━━━ EXERCISE INPUTS ━━━
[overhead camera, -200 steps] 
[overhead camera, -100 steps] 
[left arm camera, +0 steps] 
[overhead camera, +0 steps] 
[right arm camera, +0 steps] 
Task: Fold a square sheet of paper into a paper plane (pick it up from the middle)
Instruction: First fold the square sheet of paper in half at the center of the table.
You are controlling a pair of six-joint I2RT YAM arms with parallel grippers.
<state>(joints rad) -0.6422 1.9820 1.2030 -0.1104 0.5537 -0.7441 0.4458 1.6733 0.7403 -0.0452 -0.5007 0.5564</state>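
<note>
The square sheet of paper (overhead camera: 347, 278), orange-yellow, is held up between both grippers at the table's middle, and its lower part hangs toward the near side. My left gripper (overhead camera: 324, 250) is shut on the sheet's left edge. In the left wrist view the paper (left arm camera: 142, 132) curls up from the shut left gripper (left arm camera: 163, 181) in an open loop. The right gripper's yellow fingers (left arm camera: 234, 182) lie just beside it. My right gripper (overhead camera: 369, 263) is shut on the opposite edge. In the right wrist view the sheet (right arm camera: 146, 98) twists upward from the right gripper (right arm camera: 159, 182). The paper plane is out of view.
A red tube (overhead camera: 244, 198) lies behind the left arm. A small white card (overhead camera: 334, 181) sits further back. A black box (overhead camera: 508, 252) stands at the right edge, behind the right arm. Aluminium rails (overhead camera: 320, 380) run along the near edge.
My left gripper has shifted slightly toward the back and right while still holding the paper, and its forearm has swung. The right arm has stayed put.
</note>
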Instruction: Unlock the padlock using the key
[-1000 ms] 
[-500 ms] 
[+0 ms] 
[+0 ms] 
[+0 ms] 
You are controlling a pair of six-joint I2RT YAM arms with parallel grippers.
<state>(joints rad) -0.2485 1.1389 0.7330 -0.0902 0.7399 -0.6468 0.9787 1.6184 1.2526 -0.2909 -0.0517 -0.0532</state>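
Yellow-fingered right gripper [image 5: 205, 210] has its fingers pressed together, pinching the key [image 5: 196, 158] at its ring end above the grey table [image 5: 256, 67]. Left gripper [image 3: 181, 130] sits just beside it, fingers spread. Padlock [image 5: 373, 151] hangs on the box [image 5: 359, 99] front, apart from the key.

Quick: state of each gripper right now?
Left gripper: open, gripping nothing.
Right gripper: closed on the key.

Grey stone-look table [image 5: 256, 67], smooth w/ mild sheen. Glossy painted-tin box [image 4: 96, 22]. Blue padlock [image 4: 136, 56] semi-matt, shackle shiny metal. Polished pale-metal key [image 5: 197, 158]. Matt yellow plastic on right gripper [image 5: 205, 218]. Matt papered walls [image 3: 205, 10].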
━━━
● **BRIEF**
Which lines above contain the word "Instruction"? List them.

● **ANSWER BOX**
Instruction: First fold the square sheet of paper in half at the center of the table.
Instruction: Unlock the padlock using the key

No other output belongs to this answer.